■ **INSTRUCTIONS FOR THE TASK**
Without any pictures, print exactly the lines that run from the start of the data through the line containing "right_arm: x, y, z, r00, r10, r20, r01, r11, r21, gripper".

■ **INFORMATION PROVIDED**
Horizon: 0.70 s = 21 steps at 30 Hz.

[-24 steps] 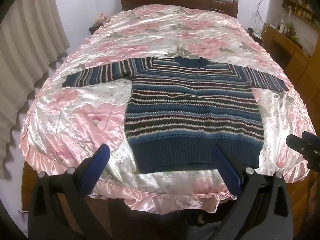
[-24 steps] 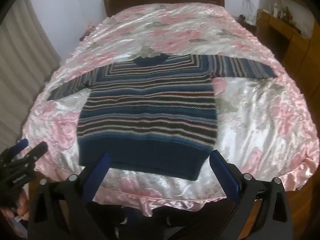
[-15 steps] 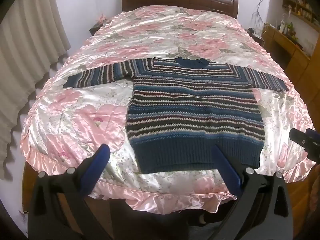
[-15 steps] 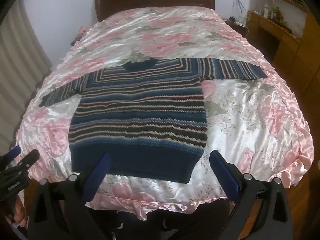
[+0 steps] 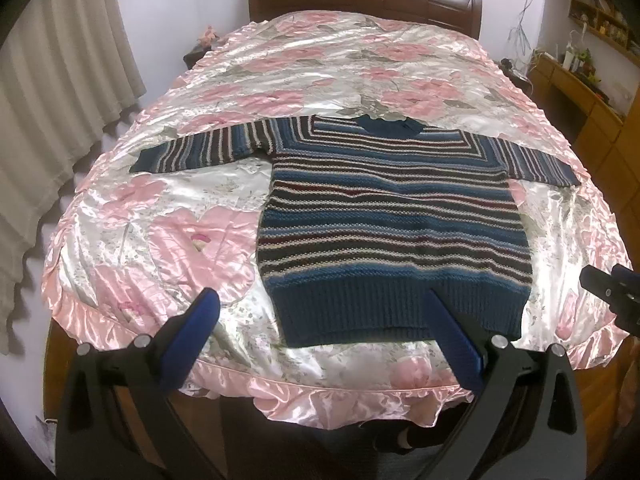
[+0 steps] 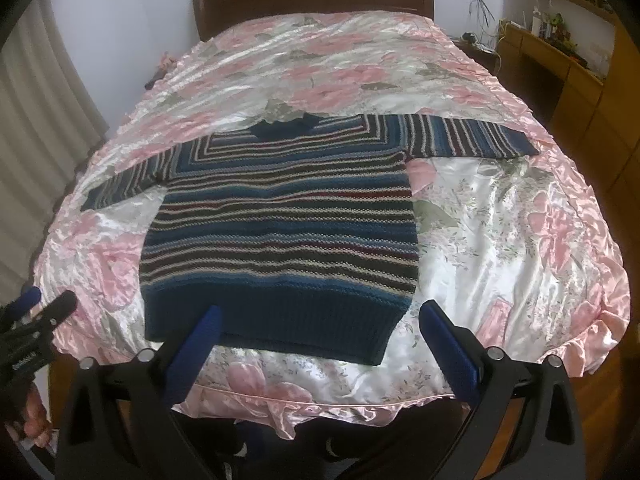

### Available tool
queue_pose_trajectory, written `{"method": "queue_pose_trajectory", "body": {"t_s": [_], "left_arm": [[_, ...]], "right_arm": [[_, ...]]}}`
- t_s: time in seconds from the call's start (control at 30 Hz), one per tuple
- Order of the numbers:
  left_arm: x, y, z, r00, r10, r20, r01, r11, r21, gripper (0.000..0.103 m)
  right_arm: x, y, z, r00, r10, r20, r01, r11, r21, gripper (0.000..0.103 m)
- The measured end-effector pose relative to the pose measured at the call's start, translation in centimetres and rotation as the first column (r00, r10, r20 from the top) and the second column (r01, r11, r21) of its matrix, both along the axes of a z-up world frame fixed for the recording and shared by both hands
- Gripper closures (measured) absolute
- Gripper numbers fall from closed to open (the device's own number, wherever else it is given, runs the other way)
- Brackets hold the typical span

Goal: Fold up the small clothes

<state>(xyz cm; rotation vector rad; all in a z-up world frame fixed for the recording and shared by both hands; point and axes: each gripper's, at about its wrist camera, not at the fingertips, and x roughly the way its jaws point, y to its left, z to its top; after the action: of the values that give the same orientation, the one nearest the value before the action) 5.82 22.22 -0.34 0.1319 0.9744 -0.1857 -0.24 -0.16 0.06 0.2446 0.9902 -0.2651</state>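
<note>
A small striped knit sweater in dark blue, white and maroon lies flat on the bed, face up, with both sleeves spread out sideways and its ribbed hem toward me. My left gripper hangs open just above the bed's near edge, in front of the hem's left part, holding nothing. My right gripper is open too, over the hem's right part, also empty. Each gripper shows at the edge of the other's view: the right gripper and the left gripper.
The bed has a shiny pink floral satin cover with a ruffled edge. A dark wooden headboard is at the far end. Curtains hang on the left, and wooden shelves and a desk line the right wall.
Both grippers have drifted slightly back and up, so the sweater and bed sit a little lower and farther in view. Both stay open.
</note>
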Motion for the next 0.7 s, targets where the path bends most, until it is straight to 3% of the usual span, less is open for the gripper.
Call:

■ **OUTPUT BELOW**
Horizon: 0.70 s = 21 steps at 30 Hz.

[-24 steps] 
[-24 steps] 
[-15 steps] 
[-15 steps] 
[+0 steps] 
[+0 steps] 

### Available tool
queue_pose_trajectory, written `{"method": "queue_pose_trajectory", "body": {"t_s": [_], "left_arm": [[_, ...]], "right_arm": [[_, ...]]}}`
- t_s: time in seconds from the call's start (control at 30 Hz), one per tuple
- Order of the numbers:
  left_arm: x, y, z, r00, r10, r20, r01, r11, r21, gripper (0.000..0.103 m)
  right_arm: x, y, z, r00, r10, r20, r01, r11, r21, gripper (0.000..0.103 m)

This completes the output.